Mars One Candidates in the News

Cairo Scene named Mohammed Sallam one of Egypt’s 15 Real Influencers of 2015. The article highlights Egyptians - entrepreneurs, activists, and artists - “designing the future of an Egypt that may not recognise its past façade.” Sallam’s candidacy in Mars One earned him a spot on the list. Even though he is “a normal guy”, Sallam inspires Egyptian schoolchildren to follow their dreams.

Hannah Earnshaw’s first peer-reviewed paper used data from four space telescopes and the Very Large Array radio observatory (the one seen in science fiction movie Contact) to study what may be a black hole within the spiral arms of galaxy M51.

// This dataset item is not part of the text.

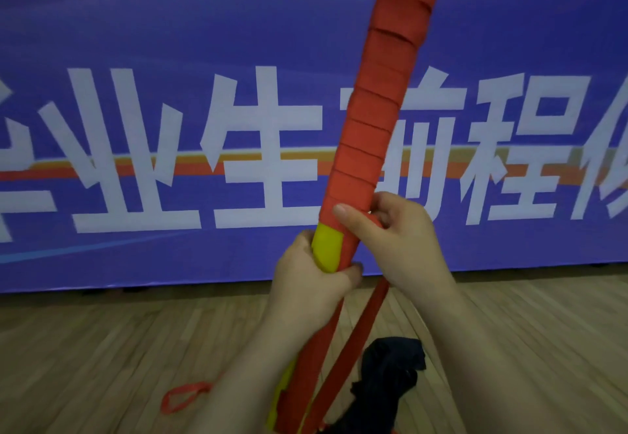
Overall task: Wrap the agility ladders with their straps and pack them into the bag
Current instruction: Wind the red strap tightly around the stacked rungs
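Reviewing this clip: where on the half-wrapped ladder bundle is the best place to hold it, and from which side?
Probably the bare yellow stretch of the ladder bundle, from its left, where the left hand wraps it. The bundle is long, slim and near upright, and that side leaves the right hand free for the strap.

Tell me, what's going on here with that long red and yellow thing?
A person is bundling up a folded agility ladder of yellow flat rungs, held tilted upright. The left hand grips the bundle, while the right hand holds the red fabric strap against it; the strap spirals round most of the upper part. A loose length hangs toward the wooden floor, where a crumpled dark cloth bag lies, not yet packed.
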Demonstrator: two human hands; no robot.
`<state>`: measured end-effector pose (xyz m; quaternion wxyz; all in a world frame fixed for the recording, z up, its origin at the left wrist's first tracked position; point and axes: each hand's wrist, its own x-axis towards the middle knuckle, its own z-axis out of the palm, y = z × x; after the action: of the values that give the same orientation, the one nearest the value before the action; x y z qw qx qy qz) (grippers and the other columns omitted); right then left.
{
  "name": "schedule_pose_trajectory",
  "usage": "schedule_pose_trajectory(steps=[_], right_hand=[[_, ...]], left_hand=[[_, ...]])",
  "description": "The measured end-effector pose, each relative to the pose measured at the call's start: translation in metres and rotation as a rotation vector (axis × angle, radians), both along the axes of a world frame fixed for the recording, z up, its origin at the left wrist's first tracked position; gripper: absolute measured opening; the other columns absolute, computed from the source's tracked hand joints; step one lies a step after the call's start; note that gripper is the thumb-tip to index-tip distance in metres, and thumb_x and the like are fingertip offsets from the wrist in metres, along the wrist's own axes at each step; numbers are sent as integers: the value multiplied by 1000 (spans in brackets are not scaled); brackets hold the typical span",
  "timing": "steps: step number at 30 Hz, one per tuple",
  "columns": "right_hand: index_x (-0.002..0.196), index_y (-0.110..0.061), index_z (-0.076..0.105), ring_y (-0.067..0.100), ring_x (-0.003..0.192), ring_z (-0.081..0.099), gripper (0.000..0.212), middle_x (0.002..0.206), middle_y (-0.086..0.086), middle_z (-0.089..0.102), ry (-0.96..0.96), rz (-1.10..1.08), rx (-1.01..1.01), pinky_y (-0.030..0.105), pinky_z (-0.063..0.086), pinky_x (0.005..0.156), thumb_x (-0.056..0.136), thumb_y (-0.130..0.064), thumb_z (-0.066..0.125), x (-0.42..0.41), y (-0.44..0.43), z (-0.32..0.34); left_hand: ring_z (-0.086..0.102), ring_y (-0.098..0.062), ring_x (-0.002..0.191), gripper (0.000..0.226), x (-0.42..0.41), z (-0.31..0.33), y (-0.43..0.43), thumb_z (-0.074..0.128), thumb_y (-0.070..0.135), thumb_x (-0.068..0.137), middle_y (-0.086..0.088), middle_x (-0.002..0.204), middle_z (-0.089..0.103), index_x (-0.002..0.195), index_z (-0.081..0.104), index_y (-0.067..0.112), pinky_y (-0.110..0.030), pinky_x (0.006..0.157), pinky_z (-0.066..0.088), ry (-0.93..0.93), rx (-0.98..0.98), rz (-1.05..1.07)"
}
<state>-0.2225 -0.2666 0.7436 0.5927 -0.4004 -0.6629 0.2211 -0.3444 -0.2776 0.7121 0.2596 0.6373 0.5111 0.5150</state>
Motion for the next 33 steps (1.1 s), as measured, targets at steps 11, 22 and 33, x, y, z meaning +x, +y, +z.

Other candidates in the news:

Artists Inspired by Mars One

Credit: Bryan Versteeg/Mars One

Conceptual artist Bryan Versteeg explains how he created his images of the Mars One outpost. In the first of two articles on the Mars One Exchange site, Versteeg describes his approach to creating visions of space architecture as well as the constraints that informed his Mars One work.

Emmy Award-winning cinematographer Mark Dail is making a documentary about Nebraska artist Wes Galusha’s Mars One-inspired sculptures. Galusha created vessels that represented seven of the candidates who provided Galusha with a document “about their feelings on being a Mars candidate/explorer/colonist”. The Peru State College Gallery displayed his work last October.

Forum Opera wrote a more nuanced take on the Paris Opera’s interpretation of Le Damnation de Faust. While many of the production’s sillier details deserve criticism, Forum Opera believes the parallels between Faust search for knowledge and astrophysics’ search for the God particle “seems quite legitimate”.  Even the use of Mars One can be justified in their view although “unintentionally ironic” due to the project’s lack of funds.

Mars One in the News

Contributors to Mars One’s 2014 crowdfunding campaign have started receiving copies of Mars One: Humanity's Next Great Adventure: Inside the First Human Settlement on Mars. Edited by the Mars One’s astronaut selection panel, the book examines the selection process and the criteria used to evaluate the candidates’ suitability for living on Mars.

The Australian cited Elmo Keep’s Mars One reporting as an example of the objectivity needed in science journalism. Higher education reporter John Ross writes: “Too often — and I include myself in this criticism — science writers gild the lily, passing off incremental and often questionable advances as breakthroughs. Keep does the opposite, reminding us to keep our expectations in check.” Keep’s article “All dressed up for Mars and nowhere to go” was included in the annual collection of top Australian science writing.

News from Mars

Nasa suspended the Insight mission. One of the primary instruments, a French-built seismograph, could not maintain the vacuum it needs to operate. While repair attempts “were very close to succeeding,” CNES Toulouse Space Centre Director Marc Pircher explained, “it won’t be solved in time for a launch in 2016.” At some point this year Nasa will decide whether or not it will cancel the mission.

“Mapping Buried Impact Craters in the Chryse Basin to Understand the Distribution of Outflow Channel Sediment” is the only Mars-related paper being presented at this week’s American Astronomical Society Winter Meeting

City Lab spoke with photographer Cassandra Klos who documented her stay at the Mars Desert Research Station. Her stay is part of a larger project that follows the people who join analog missions. 

Sheyna Gifford is the crew physician on Hi-Seas, the year-long simulation of a Mars mission. Her post on Nautilus describes how crew dynamics let them avoid the stresses common to previous long duration analog projects.

The Mars Orbiter Mission has not detected methane, NDTV reports. The former director of the Indian space agency explained that the spacecraft still has 37 kilograms of fuel which should let the mission run for some time.